▸ **Your objective**
Return the listing exactly. Keep no pictures.

▸ **Provided data**
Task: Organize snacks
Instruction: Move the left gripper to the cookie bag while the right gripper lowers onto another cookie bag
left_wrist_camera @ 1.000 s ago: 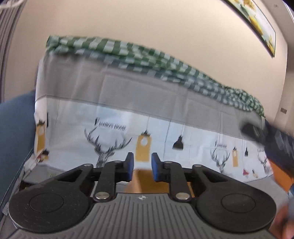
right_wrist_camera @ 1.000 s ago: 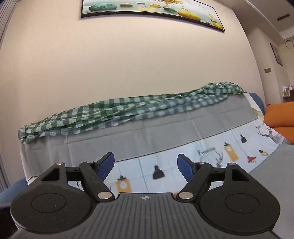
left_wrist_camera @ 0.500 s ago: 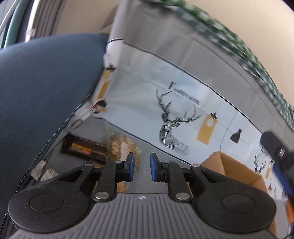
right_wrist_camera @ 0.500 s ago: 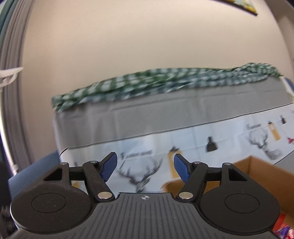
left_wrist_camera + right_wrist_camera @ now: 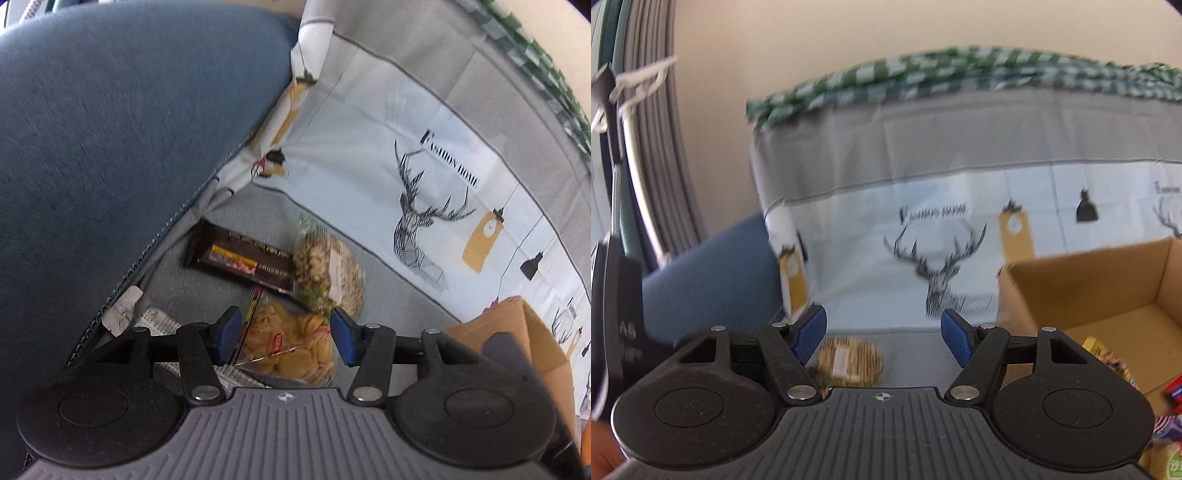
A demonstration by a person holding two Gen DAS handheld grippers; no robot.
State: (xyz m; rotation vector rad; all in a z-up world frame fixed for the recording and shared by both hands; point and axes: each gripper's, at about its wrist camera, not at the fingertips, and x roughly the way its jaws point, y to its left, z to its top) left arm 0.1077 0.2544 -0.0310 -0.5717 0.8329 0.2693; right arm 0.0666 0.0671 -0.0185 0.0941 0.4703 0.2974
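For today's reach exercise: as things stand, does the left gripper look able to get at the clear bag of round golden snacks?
Probably yes: the left gripper has its jaws opening with the clear bag of round golden snacks framed between them, and nothing lies over it.

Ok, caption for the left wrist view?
Left hand-held gripper, jaws opening, over a bag of biscuits beside a nut bag and dark bar.

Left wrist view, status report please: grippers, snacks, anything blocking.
Left gripper jaws opening over the clear bag of golden snacks, nothing gripped. Right gripper open, empty. Dark bar and nut bag loose beside it. Cardboard box unobstructed.
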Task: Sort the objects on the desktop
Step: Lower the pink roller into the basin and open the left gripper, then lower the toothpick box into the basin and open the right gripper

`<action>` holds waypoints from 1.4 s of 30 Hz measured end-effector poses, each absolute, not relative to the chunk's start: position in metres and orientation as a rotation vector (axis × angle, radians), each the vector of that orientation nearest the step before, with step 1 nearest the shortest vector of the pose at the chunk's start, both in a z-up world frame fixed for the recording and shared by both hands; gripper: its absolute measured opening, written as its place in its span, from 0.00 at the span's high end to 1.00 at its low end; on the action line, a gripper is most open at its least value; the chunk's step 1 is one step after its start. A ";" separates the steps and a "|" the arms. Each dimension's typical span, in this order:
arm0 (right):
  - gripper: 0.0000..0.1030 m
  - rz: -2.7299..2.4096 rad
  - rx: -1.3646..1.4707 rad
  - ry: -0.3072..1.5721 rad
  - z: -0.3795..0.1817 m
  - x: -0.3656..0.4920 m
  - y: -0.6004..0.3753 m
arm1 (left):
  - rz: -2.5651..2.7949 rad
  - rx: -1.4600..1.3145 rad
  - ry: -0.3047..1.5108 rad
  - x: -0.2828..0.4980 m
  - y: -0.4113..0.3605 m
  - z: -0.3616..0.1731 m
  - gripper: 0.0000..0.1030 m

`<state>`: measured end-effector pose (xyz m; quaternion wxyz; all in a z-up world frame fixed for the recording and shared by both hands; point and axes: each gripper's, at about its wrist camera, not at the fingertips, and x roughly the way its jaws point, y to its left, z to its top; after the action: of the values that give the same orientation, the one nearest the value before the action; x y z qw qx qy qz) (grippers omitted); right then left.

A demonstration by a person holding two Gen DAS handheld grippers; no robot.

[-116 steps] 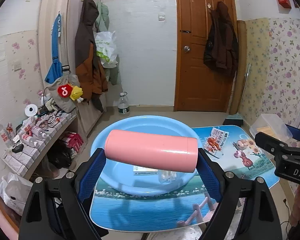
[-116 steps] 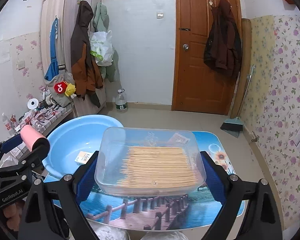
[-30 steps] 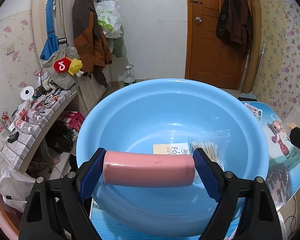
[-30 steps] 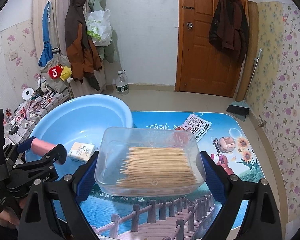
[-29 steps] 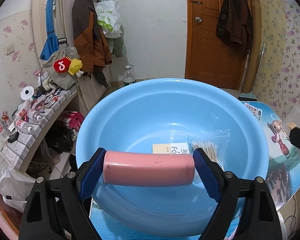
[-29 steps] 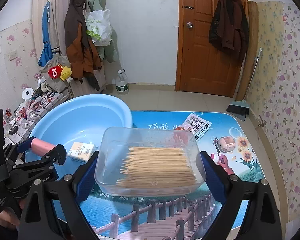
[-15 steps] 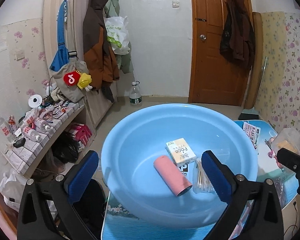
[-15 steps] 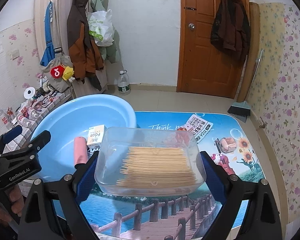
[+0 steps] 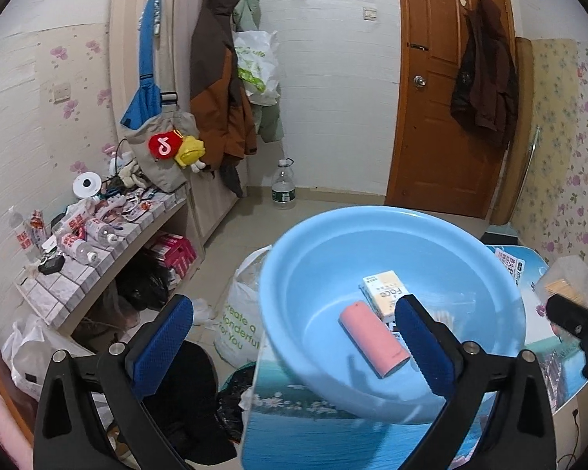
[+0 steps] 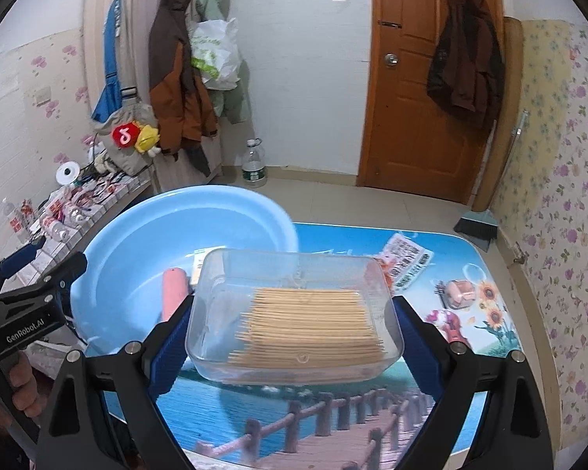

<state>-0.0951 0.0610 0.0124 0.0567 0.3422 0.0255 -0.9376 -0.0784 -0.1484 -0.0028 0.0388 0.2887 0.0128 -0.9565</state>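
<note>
Basin floor crowded at right, open at left

In the blue basin (image 9: 294,274), the pink cylinder (image 9: 372,338), small box (image 9: 386,291) and swab bag (image 9: 450,313) fill the floor from 12 to 4 o'clock; the 9 o'clock side lies bare. On the surface (image 10: 431,399), a leaflet (image 10: 407,254) sits at 1 o'clock.

A pink cylinder (image 9: 373,339) lies on its side in the light-blue basin (image 9: 501,293), beside a small cream box (image 9: 384,291). A clear plastic tray (image 10: 294,315) of wooden sticks (image 10: 309,323) sits level above the picture-printed table.
</note>
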 end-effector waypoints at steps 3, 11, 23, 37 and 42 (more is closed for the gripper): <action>0.08 -2.821 1.023 0.108 0.015 -0.099 0.048 | -2.932 0.872 0.049 -0.076 -0.156 -0.001 0.00; 0.08 -2.746 0.999 0.127 0.008 -0.121 0.010 | -2.923 0.882 0.070 -0.075 -0.171 -0.004 0.00; 0.08 -2.701 1.149 0.162 -0.030 -0.153 -0.011 | -2.897 0.916 0.110 -0.080 -0.189 -0.017 0.00; 0.00 -2.679 1.150 0.307 -0.038 -0.155 -0.022 | -2.892 0.938 0.111 -0.082 -0.186 -0.025 0.00; 0.00 -2.681 1.141 0.260 -0.033 -0.150 -0.017 | -2.900 0.928 0.103 -0.080 -0.184 -0.023 0.00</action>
<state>-0.1504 -0.0168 -0.0329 0.1079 0.3879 0.0883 -0.9111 -0.0801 -0.1841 -0.0229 0.0474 0.3043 0.0336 -0.9508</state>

▸ **Exercise output**
Task: Organize snacks
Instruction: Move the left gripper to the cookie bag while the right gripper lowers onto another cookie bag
left_wrist_camera @ 1.000 s ago: 
right_wrist_camera @ 1.000 s ago: 
left_wrist_camera @ 0.500 s ago: 
right_wrist_camera @ 0.500 s ago: 
left_wrist_camera + right_wrist_camera @ now: 
A demonstration by a person holding two Gen DAS handheld grippers; no robot.
State: (xyz m; rotation vector rad; all in a z-up world frame fixed for the recording and shared by both hands; point and axes: each gripper's, at about its wrist camera, not at the fingertips, and x roughly the way its jaws point, y to its left, z to its top) left arm 0.1077 0.2544 -0.0310 -0.5717 0.8329 0.2693; right arm 0.0666 0.0671 -0.0185 0.0941 0.4703 0.2974
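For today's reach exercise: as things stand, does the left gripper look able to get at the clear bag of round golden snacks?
Probably yes: the left gripper has its jaws opening with the clear bag of round golden snacks framed between them, and nothing lies over it.

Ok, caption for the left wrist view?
Left hand-held gripper, jaws opening, over a bag of biscuits beside a nut bag and dark bar.

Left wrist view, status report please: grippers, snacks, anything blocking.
Left gripper jaws opening over the clear bag of golden snacks, nothing gripped. Right gripper open, empty. Dark bar and nut bag loose beside it. Cardboard box unobstructed.
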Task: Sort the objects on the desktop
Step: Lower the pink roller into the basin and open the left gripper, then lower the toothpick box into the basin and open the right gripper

`<action>` holds waypoints from 1.4 s of 30 Hz measured end-effector poses, each absolute, not relative to the chunk's start: position in metres and orientation as a rotation vector (axis × angle, radians), each the vector of that orientation nearest the step before, with step 1 nearest the shortest vector of the pose at the chunk's start, both in a z-up world frame fixed for the recording and shared by both hands; gripper: its absolute measured opening, written as its place in its span, from 0.00 at the span's high end to 1.00 at its low end; on the action line, a gripper is most open at its least value; the chunk's step 1 is one step after its start. A ";" separates the steps and a "|" the arms. Each dimension's typical span, in this order:
arm0 (right):
  - gripper: 0.0000..0.1030 m
  - rz: -2.7299..2.4096 rad
  - rx: -1.3646..1.4707 rad
  - ry: -0.3072..1.5721 rad
  - z: -0.3795..0.1817 m
  - x: -0.3656..0.4920 m
  - y: -0.6004..0.3753 m
arm1 (left):
  - rz: -2.5651..2.7949 rad
  - rx: -1.4600..1.3145 rad
  - ry: -0.3047..1.5108 rad
  - x: -0.2828..0.4980 m
  - y: -0.4113..0.3605 m
  - z: -0.3616..0.1731 m
  - gripper: 0.0000..0.1030 m

`<state>`: measured end-effector pose (xyz m; quaternion wxyz; all in a z-up world frame fixed for the recording and shared by both hands; point and axes: each gripper's, at about its wrist camera, not at the fingertips, and x roughly the way its jaws point, y to its left, z to its top; after the action: of the values that give the same orientation, the one nearest the value before the action; x y z qw qx qy qz) (grippers omitted); right then left.

A demonstration by a person holding two Gen DAS handheld grippers; no robot.

[-116 steps] 
[-116 steps] 
[-30 steps] 
[-30 steps] 
[-29 steps] 
[-29 steps] 
[-15 steps] 
[-15 steps] 
[+0 steps] 
[+0 steps] 

<state>-0.0951 0.0610 0.0124 0.0567 0.3422 0.0255 -0.9376 -0.0784 -0.1484 -0.0028 0.0388 0.2887 0.0128 -0.9565</state>
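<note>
Basin floor crowded at right, open at left

In the blue basin (image 9: 294,274), the pink cylinder (image 9: 372,338), small box (image 9: 386,291) and swab bag (image 9: 450,313) fill the floor from 12 to 4 o'clock; the 9 o'clock side lies bare. On the surface (image 10: 431,399), a leaflet (image 10: 407,254) sits at 1 o'clock.

A pink cylinder (image 9: 373,339) lies on its side in the light-blue basin (image 9: 501,293), beside a small cream box (image 9: 384,291). A clear plastic tray (image 10: 294,315) of wooden sticks (image 10: 309,323) sits level above the picture-printed table.
</note>
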 end-effector waypoints at steps 3, 11, 23, 37 and 42 (more is closed for the gripper): <action>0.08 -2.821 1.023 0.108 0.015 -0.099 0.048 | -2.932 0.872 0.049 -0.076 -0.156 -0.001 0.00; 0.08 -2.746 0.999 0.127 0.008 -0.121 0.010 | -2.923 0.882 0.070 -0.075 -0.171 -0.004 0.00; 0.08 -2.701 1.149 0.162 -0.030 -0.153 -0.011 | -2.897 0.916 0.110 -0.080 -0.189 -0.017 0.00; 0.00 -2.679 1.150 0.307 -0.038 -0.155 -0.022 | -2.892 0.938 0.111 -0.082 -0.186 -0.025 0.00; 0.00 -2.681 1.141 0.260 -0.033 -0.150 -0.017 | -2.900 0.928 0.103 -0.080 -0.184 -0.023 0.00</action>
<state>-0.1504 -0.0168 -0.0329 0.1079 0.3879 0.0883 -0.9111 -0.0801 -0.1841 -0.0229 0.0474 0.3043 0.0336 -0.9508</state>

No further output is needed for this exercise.